EXERCISE PROMPT> Your reply should contain the whole listing below, repeated exactly, and no images.

--- START ---

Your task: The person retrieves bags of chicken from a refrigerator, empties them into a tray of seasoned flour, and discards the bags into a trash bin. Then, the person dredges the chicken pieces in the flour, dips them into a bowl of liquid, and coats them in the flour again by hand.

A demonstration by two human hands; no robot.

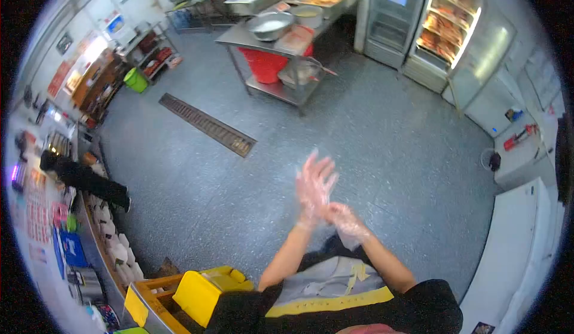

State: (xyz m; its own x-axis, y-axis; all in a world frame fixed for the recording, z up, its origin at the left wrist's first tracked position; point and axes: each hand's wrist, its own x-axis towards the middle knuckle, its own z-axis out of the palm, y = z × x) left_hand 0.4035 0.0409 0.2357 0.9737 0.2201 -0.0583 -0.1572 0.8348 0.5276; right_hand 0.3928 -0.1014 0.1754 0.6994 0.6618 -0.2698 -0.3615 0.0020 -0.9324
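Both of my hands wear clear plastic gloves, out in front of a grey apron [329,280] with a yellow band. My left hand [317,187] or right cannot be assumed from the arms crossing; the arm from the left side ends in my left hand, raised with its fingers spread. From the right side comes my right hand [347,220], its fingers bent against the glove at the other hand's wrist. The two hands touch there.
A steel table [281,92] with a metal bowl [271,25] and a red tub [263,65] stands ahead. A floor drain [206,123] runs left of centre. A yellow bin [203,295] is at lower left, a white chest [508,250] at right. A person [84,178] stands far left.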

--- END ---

FINISHED EXERCISE>
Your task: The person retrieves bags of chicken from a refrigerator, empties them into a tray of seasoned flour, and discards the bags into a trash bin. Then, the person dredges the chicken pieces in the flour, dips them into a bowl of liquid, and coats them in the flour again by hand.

A demonstration by two human hands; no robot.


State: (xyz m; its own x-axis, y-axis; all in a world frame fixed for the recording, z up, its origin at the left wrist's first tracked position; point and axes: each hand's wrist, its own x-axis towards the middle knuckle, its own z-axis out of the palm, y = z × x) left_hand 0.4035 0.0409 0.2357 0.9737 0.2201 -0.0583 -0.1572 0.8348 0.5276; right_hand 0.3928 -0.1014 0.1754 0.6994 0.6618 -0.2698 -0.3615 0.0020 -0.9324
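Both of my hands wear clear plastic gloves, out in front of a grey apron [329,280] with a yellow band. My left hand [317,187] or right cannot be assumed from the arms crossing; the arm from the left side ends in my left hand, raised with its fingers spread. From the right side comes my right hand [347,220], its fingers bent against the glove at the other hand's wrist. The two hands touch there.
A steel table [281,92] with a metal bowl [271,25] and a red tub [263,65] stands ahead. A floor drain [206,123] runs left of centre. A yellow bin [203,295] is at lower left, a white chest [508,250] at right. A person [84,178] stands far left.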

With this, there is nothing more to the exercise.